◆ Required action: Determine the number of lines below that contain "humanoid". Write nothing but that number.

(Stored entries)
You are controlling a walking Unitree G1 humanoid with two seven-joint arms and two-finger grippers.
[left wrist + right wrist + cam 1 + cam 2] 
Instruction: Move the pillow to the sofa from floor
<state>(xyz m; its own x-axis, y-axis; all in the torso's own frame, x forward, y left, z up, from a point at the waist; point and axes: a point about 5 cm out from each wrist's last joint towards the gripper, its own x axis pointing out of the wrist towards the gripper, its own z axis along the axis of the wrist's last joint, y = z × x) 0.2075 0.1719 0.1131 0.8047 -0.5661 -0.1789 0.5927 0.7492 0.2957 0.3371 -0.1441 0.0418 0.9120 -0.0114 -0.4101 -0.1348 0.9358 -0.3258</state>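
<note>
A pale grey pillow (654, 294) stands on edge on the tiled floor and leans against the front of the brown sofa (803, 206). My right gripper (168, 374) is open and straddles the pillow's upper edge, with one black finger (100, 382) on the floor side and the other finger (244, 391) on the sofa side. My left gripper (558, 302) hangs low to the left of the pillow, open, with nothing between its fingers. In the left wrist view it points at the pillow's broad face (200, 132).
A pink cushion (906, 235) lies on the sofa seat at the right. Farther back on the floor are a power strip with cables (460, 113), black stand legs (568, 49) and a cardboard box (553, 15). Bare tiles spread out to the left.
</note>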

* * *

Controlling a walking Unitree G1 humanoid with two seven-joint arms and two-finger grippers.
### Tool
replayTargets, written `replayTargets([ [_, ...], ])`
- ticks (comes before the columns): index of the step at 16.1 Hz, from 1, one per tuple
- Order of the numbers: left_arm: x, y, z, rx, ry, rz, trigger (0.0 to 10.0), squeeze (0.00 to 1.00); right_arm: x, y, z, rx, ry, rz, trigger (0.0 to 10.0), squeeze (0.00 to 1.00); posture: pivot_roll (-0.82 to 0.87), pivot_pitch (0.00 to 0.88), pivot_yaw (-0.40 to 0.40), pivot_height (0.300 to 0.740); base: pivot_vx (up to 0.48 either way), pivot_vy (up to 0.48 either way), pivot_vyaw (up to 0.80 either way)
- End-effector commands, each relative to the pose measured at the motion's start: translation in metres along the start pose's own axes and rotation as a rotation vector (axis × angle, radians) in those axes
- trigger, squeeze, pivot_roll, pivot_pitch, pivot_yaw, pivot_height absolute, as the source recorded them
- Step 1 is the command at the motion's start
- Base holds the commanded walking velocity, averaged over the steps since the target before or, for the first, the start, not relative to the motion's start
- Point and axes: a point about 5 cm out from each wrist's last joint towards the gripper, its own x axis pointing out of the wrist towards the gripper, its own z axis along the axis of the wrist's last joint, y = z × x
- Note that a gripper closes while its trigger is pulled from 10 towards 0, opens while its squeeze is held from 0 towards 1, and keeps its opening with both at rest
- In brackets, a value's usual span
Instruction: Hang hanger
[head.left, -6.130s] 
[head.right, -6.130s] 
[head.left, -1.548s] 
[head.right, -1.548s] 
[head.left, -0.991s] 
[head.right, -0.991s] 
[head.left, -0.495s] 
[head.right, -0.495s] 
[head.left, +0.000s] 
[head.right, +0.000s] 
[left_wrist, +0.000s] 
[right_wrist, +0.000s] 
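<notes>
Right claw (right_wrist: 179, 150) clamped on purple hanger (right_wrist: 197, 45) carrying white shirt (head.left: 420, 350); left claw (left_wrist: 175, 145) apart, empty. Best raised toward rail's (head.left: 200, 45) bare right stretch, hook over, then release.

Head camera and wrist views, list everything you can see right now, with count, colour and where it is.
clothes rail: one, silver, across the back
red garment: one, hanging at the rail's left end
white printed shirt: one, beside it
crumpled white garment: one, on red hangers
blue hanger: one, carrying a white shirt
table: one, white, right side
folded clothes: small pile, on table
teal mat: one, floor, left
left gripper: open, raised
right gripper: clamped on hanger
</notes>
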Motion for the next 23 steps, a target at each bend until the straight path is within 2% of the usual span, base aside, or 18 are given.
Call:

◆ Response box: 2